Rare disease day falls on the last day of February every year.
The National Congenital Anomaly and Rare Disease Register (NCARDRS) has been working with stakeholders in the rare disease community to find out what our rare disease priorities should be.
The answer that comes up again and again is “to count the number of people living in England with rare disease X”.
Although each of the 6000+ recognised rare diseases affect less than 1 in 2000 of the UK population, collectively rare diseases are not rare and approximately 3.5 million people in the UK suffer from them.
More data is being collected about our health than ever before. Some data sources contain a small amount of data about a lot of people, like Hospital Episode Statistics and prescription data. Other sources meanwhile contain a mind-boggling amount of data on a smaller number of individuals, like molecular genetic data. Naturally people might imagine that with all of the available data, questions like that have already been answered and if they have not, shouldn't it be just a matter of looking for the answer in the right place?
The challenges of collecting data on rare diseases
There are many challenges associated with collecting data on rare diseases. Fragmented data systems pose logistical obstacles and routine health data is coded in a way in which rare diseases cannot be identified easily or at all.
People are diagnosed with rare diseases throughout their lifetime – from before they’re born until well into old age and the diversity of rare disease means that people can be under the care of virtually any medical speciality.
And finally, there is the sheer number of rare diseases – 6000 to 8000 – of which over 4000 fall under the remit of us in the NCARDRS.
As a result of these challenges, very little is currently known about a large proportion of rare diseases, including the number of individuals who have been diagnosed with a particular condition.
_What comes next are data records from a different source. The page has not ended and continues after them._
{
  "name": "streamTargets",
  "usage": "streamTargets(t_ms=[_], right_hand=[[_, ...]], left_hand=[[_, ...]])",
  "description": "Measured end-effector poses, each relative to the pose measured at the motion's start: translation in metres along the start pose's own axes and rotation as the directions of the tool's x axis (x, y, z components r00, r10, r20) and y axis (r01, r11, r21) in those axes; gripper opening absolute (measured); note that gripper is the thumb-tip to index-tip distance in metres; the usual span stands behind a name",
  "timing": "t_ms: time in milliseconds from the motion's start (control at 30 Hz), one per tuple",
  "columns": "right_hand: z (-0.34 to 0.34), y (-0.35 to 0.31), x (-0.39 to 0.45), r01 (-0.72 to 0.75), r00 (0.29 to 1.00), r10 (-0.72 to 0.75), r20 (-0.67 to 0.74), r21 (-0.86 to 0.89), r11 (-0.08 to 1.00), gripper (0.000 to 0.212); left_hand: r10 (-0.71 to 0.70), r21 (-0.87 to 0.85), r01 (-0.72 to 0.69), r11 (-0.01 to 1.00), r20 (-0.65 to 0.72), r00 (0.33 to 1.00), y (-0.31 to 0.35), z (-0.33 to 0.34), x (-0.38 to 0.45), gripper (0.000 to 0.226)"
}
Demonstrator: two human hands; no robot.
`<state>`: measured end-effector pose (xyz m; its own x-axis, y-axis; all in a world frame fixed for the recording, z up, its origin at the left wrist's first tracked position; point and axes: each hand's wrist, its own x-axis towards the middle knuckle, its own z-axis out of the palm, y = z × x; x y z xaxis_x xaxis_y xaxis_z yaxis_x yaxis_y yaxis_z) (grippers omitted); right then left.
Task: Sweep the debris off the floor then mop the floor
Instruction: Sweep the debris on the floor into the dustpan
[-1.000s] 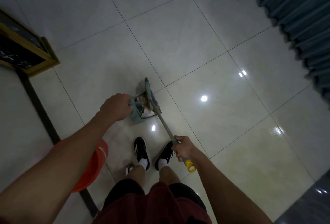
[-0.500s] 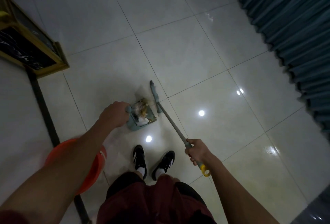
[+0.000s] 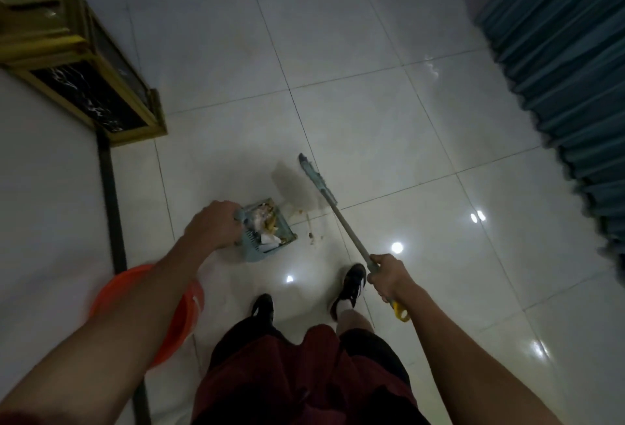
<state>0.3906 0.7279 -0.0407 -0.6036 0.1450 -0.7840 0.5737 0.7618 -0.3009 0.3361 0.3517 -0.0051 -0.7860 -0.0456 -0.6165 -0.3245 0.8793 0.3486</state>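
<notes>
Head view shows sweeping well along but not finished: the dustpan [image 3: 267, 231], at the centre of the frame just above the shoes [image 3: 348, 284], already holds a heap of scraps and paper, while a few loose crumbs [image 3: 311, 231] lie on the floor [image 3: 389, 126] just to the right of its open edge. The left hand [image 3: 214, 225] curls its fingers around the dustpan's handle at the pan's left side. The right hand [image 3: 387, 277], lower right of centre, grips the broom [image 3: 333, 208] by its grey stick, near the yellow end cap; the broom head sits up and to the right of the crumbs, apart from the dustpan. By my reading, those last crumbs need one or two more strokes into the pan before the sweeping is done. Mopping looks not yet begun; no mop is in view, though an orange bucket [image 3: 189, 316] waits at the lower left, partly behind the left arm. A gold-framed stand [image 3: 111, 99] fills the upper left, and a blue curtain [image 3: 558, 62] hangs along the right edge.
</notes>
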Motion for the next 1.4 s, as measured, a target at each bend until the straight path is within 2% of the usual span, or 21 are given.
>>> streamTargets(t_ms=[200,300,367,433,533,800,1067,1233,1400], right_hand=[[-0.065,-0.011,0.069,0.178,0.983,-0.163,0.083,-0.227,0.958,0.028],[-0.095,-0.021,0.101,0.257,0.965,-0.229,0.129,-0.271,0.928,0.024],[-0.111,-0.029,0.117,0.289,0.955,-0.250,0.161,-0.309,0.906,0.024],[-0.121,-0.039,0.131,0.327,0.943,-0.275,0.188,-0.364,0.872,0.022],[-0.127,-0.053,0.145,0.375,0.926,-0.305,0.223,-0.442,0.815,0.020],[-0.116,-0.049,0.152,0.495,0.869,-0.302,0.392,-0.673,0.550,0.036],[-0.118,0.003,0.128,0.561,0.826,-0.292,0.482,-0.752,0.346,0.034],[-0.126,0.043,0.117,0.587,0.808,-0.247,0.535,-0.765,0.265,0.032],[-0.140,0.067,0.110,0.639,0.769,-0.185,0.612,-0.733,0.233,0.033]], left_hand=[[-0.141,-0.053,0.138,0.989,-0.065,0.988,0.031,0.013,-0.002,0.011],[-0.230,-0.075,0.220,0.973,-0.159,0.960,0.054,0.027,-0.011,0.008],[-0.274,-0.089,0.261,0.961,-0.186,0.944,0.069,0.035,-0.019,0.003],[-0.302,-0.113,0.284,0.952,-0.207,0.930,0.080,0.045,-0.030,0.008],[-0.384,-0.208,0.340,0.917,-0.234,0.893,0.091,0.061,-0.050,0.008],[-0.590,-0.462,0.448,0.765,-0.226,0.775,0.110,0.119,-0.099,0.004],[-0.683,-0.547,0.498,0.673,-0.201,0.703,0.144,0.185,-0.143,0.008],[-0.697,-0.552,0.501,0.666,-0.223,0.681,0.177,0.227,-0.163,0.011],[-0.726,-0.593,0.509,0.624,-0.201,0.657,0.210,0.253,-0.175,0.014]])
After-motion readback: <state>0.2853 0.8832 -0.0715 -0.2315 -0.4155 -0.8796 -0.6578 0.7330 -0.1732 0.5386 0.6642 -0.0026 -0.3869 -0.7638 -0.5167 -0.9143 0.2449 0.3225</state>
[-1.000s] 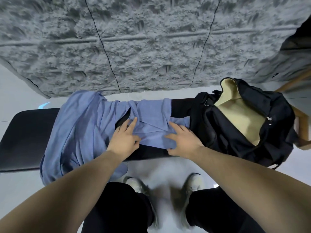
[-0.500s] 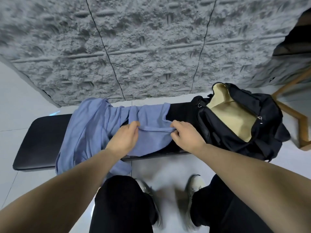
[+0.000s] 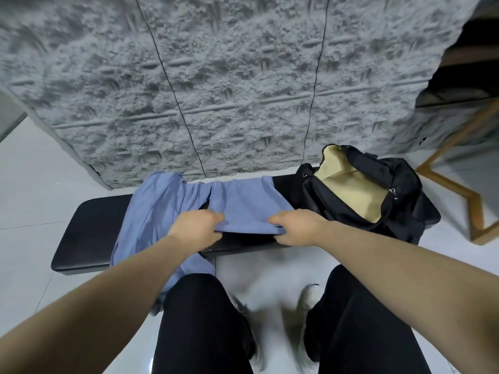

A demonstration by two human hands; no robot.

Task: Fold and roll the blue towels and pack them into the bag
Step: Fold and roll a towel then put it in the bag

The national registration of these conditions and collection of information about them is crucial in advancing our knowledge, and subsequently enabling improvements in the care and medical treatment of people living with a rare disease.
The role of NCARDRS
NCARDRS has made great strides in data collection of congenital anomalies, some of which are rare diseases, since Public Health England took over congenital anomaly registration in 2015.
We’ve done this by building records from multiple data sources until the clinical narrative is complete. This approach will be the same for other rare diseases, but will take time.
In the meantime, we are taking a pragmatic approach and are collaborating with others in the rare disease field so that our work is joined-up.
We are identifying where relevant data is less difficult to collect and starting there . For those diseases where data collection is more difficult, we are harnessing the energy and curiosity which drives many of those in the rare disease field to help us find new, sustainable means to collect the information we need.
For example, our current work includes a proof of concept project on Wilson’s Disease, a disorder of copper metabolism which can have a devastating effect if it is not diagnosed early. Working with the Wilson’s Disease Special Interest Group, we are carrying out a project to identify all cases of Wilson’s Disease in England and a way to make reporting of cases diagnosed in future to NCARDRS routine.
This is a first and the data we collect will help inform how healthcare is delivered for patients with Wilson’s Disease as well as how data can be collected on similar diseases.
Ongoing work and responding to data requests
Case study: Using available data to estimate how many people with Rett Syndrome live in the UK
Though NCARDRS data collection on rare disease is in its early days, we are responding to requests for information if we feel that we can give a reliable answer.
Recently we were asked by Rett UK if we could tell them how many people with Rett Syndrome live in the UK. Interrogating the data available to us, we were able to estimate that there were around 900 (1.6 per 100,000 population) people living in England (which means round 1069 people in the UK).
“Great to have connected with the rare disease team at Public Health England to try to establish the number of people with the rare disorder, Rett syndrome, in the UK. As a patient charity, we are trying to ensure that we are reaching every family affected by Rett syndrome. When you are living with a rare disorder, access to support and information can be life changing. No one should have to face this on their own. Many thanks to NCARDRS for helping us with this work.” Becky Jenner, Rett UK CEO
Addressing the challenges of collecting data on rare diseases is still very much in its infancy. We need to continue to collaborate with organisations in the field to identify approaches we can take to obtain the necessary information.
This will ultimately facilitate better, more targeted healthcare, benefiting those living with rare disease and their families.